Las opciones de Banega para entrar en el próximo once de Argentina

Ante Croacia y Nigeria, Sampaoli podría hacer cambios en el centro de campo de su selección

Por  11:22 h.

Más allá del penalti fallado por Leo Messi, el empate de la selección de Argentina ante Islandia en su primer compromiso del Grupo D se explica por su falta de soluciones ante la poblada defensa islandesa. El combinado dirigido por Jorge Sampaoli monopolizó el balón el 73 por ciento del tiempo, pero no halló el modo de demoler el muro islandés. Su juego fue ramplón y estuvo falto de profundidad y de finura. Completó 657 pases, pero muchos de ellos fueron horizontales cuando desde la verticalidad encontró su único gol. El central Marcos Rojo se internó en el campo rival y asistió, desde la zona de tres cuartos, a Sergio Agüero para que el atacante del Manchester City resolviese de forma magistral.

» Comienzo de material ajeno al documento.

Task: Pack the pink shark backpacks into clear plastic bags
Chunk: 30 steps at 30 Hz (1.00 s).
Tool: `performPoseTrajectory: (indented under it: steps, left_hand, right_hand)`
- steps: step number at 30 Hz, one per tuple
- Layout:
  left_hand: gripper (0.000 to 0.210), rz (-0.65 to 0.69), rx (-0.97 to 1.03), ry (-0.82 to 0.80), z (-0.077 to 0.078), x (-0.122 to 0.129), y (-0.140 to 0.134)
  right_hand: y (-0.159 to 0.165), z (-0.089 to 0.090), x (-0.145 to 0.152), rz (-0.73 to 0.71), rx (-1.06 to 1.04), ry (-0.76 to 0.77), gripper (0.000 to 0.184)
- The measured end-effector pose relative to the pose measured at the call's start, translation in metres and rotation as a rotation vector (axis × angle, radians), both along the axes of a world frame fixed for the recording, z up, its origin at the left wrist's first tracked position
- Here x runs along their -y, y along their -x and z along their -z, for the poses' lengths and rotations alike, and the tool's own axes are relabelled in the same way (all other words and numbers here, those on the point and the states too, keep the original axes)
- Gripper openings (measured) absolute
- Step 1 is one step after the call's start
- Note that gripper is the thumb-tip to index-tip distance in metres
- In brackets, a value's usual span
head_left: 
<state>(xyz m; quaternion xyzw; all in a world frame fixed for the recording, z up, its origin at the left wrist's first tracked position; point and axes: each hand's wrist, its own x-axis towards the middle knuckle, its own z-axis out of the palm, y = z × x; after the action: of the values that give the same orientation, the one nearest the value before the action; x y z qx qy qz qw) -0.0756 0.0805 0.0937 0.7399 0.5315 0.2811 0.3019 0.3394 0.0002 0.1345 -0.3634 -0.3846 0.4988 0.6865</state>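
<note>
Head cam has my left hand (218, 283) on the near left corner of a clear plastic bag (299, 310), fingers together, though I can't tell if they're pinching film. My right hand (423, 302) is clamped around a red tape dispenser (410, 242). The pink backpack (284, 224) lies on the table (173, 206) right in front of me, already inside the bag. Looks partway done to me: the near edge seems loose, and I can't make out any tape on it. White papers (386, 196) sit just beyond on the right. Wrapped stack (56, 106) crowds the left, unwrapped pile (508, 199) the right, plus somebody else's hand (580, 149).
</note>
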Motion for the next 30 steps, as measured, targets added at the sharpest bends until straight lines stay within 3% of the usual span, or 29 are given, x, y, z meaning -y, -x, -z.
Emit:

Sampaoli explicó en la previa del envite que la apuesta por el doble ‘5’, con Javier Mascherano y Lucas Biglia, respondía a su deseo de proteger al equipo de las rápidas transiciones de Islandia. La apuesta por dos jugadores de un perfil similar, de corte más defensivo que ofensivo, supuso un lastre: la Albiceleste acusó su ínfima creatividad. Messi debió ejercer en muchas ocasiones de volante ante la falta de lucidez de sus compañeros. Ante Croacia y Nigeria, el técnico de Casilda podría corregir su elección. Giovani Lo Celso y el futbolista del Sevilla Éver Banega, quien entró por Lucas Biglia en el minuto 54, se ofrecen como esos jugadores asociativos que la selección argentina necesita, toda vez que una grave lesión de rodilla apartó a Manuel Lanzini de la lista definitiva.

 

El portero Willy Caballero y los centrales Marcos Rojo y Nicolás Otamendi tienen también la misión de salir con la pelota jugada. En ellos nace el juego del equipo argentino, con el riesgo de dejar la línea defensiva desprotegida ante un error eventual. Así ocurrió ante la selección islandesa: cada pérdida derivó en una situación amenazante. La Albiceleste se llena de dudas cuando el rival logra arrebatarle el balón y lanzar su ataque.